Database Schema for products over multiple years

okay, here’s one for you

let’s suppose you want a forum database, which will have forums, threads, and posts

each forum can have multiple threads, and each thread can have multiple posts

okay, starting with the forum, the most obvious natural key would be the forum name, and since we don’t want two forums with exactly the same name, that makes an excellent primary key, albeit somewhat long – let’s say VARCHAR(255) to cover the longest name

now we move to the threads – each thread belongs to one and only one forum, but here the thread name is not sufficiently unique to be the primary key, since it is quite conceivable for two different forums to have threads with the same name (e.g. the same “rules for this forum” name on a sticky thread in each forum)

so therefore the primary key of the threads table has to be a compound key consisting of the forum name and the thread name

now we move to the posts table, and i’m sure even you can see what’s coming next – further additional column(s) to go along with the forum name and thread name, additional columns which would make each post unique

now all i want to do is bring up the scenario of the user interface which allows someone to bookmark a particular post

what is the url for the post? well, obvioulsy, it’s not going to look anything like vBulletin’s urls, where you will see http://example.com/forums/showpost.php?p=4630669 or http://example.com/forums/showthread.php?t=685470

in fact, the only way to reference a particular row in any of the forums, threads, or posts tables, is with the rather unfortunately looooooooooooong urls consisting in some cases of multiple VARCHAR(255) values concatenated together

when we end up with unweildy primary keys coming out of our normalized, natural key database design like this, surrogate keys are a blessing

and in fact this argument holds for countless examples in real life, where surrogate keys are used

once again, i am going to call you out on something you said –

Also while I have seen contrived theoretical database designs where a surrogate key would be useful, I have never come across such a situation where one would be useful in any of the real world databases I have worked with over the last thirty or so years. (emphasis added)
either you have once again larded your comment with egregious hyperbole, or you have truly never worked with any real database of any real import

Ok thanks for everyone’s input, especially Rudy and Stephen, your input is always excellent.

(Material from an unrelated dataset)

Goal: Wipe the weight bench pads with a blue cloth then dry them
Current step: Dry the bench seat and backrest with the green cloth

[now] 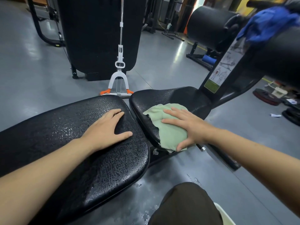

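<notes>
A: Where did the hands lie on the bench?

B: The left hand (108,125) rested flat, fingers straight, on the back pad (68,143), close to its right end. The right hand (185,125) pressed with spread fingers on a green cloth (168,127), which lay on the seat pad (164,98) and hung over its near edge.

A: And the blue cloth?

B: The blue cloth (266,25) was draped over the roller pad (279,54) at upper right, well apart from both hands. A second roller pad (211,26) stood just behind it.

A: What edges bounded the work?

B: A narrow gap separated the back pad from the seat pad. The seat pad narrowed toward the upright post (227,67), which bore an instruction label (222,69). Its far half lay uncovered beyond the green cloth. Both pads showed a wet, beaded sheen.

A: What stood around the bench?

B: A mop (119,82) stood just beyond the gap between the pads, its orange-tipped head on the grey floor (162,65) and its handle leaning against a black padded machine (99,36). Weight plates (266,99) lay on the floor at far right, beyond the post. The person's knee (186,205), in dark cloth, was in the foreground beside the back pad, with wet patches on the floor near it.
</notes>
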Tool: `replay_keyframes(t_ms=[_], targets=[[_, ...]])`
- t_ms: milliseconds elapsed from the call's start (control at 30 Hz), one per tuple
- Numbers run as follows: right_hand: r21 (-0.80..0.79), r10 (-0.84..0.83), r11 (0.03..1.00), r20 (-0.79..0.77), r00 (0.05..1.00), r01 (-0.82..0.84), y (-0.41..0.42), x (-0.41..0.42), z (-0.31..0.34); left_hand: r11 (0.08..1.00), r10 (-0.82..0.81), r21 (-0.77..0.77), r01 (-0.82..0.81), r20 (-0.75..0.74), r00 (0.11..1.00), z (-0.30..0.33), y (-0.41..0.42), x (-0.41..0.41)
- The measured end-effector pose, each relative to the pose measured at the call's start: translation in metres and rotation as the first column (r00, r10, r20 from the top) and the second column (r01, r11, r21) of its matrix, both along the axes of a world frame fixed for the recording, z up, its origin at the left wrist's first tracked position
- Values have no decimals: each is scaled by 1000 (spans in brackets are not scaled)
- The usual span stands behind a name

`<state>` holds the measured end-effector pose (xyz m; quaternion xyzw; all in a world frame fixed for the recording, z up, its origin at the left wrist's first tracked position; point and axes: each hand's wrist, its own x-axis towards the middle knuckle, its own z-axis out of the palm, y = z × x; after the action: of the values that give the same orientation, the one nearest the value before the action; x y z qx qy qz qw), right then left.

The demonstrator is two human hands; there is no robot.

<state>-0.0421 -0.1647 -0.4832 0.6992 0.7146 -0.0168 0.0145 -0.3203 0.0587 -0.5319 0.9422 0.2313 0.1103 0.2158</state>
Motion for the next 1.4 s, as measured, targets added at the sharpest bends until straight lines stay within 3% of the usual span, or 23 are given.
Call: replay_keyframes(t_ms=[400,600,800,967,1167,1400], targets=[[-26,-255,966,93,963,258,-19,79,19,1000,-6,-11,6,-11,1000,0,-1,1],[-42,-350,935,54,935,353,-22,63,17,1000,-10,-8,10,-22,1000,-3,3,2],[26,-210,977,-3,978,210,-34,32,-10,1000,-7,2,7,-23,1000,-4,3,3],[96,-224,969,-54,973,229,-32,50,-6,1000,-5,9,5,-14,1000,-5,3,4],[258,-486,830,-100,868,494,-17,69,-3,1000,3,13,-3,-26,1000,-2,-1,4],[269,-737,507,-356,574,819,13,64,4,1000,-2,23,3,-29,1000,-1,-2,4]])
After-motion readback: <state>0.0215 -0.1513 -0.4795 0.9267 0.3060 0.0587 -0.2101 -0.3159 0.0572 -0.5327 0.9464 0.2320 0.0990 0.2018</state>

I am revisiting this again now and I found a sample of data that represents what I am trying to store.

Here is a sample of four tables which represent a small segment of data I will be storing in the database. There will be about 10 countries, with about 100 tables of data for each country, each table will contain different row headings, etc.

I am looking for the most flexible database schema to store in MySQL. I plan on displaying it on the web using PHP in table form and also use jQuery to create a chart from this data.

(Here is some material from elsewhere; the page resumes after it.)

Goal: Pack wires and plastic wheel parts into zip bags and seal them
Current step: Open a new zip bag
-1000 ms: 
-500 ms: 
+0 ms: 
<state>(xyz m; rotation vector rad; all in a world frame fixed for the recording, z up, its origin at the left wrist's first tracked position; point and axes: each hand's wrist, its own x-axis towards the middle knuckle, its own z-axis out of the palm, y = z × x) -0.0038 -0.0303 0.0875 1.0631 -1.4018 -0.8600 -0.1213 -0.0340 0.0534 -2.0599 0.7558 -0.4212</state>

Looking at the sample data and taking in the comments is this correct:

=======================
table_product
=======================
p_id	name
-----------------------
1	Product #1
2	Product #2

=======================
table_countries
=======================
c_id	name
-----------------------
1	India
2	Russia

=======================
table_country_association
=======================
c_id	p_id
-----------------------
1	1
1	2

===================================
table_procedures
===================================
p_id	year	data
-----------------------------------
1	2007	100
1	2008	150
1	2009	160
1	2010	200
2	2007	120
2	2008	250
2	2009	260
2	2010	220


===================================
table_units
===================================
id	p_id	year	data
-----------------------------------
1	2007	22
1	2008	30
1	2009	36
1	2010	40
2	2007	12
2	2008	10
2	2009	16
2	2010	10

There will be about 10 countries, with about 100 tables of data for each country
right there, that’s probably a bad idea – tables should be organized and consolidated by content, and not needlessly placed into vertical silos (to use the buzzwords)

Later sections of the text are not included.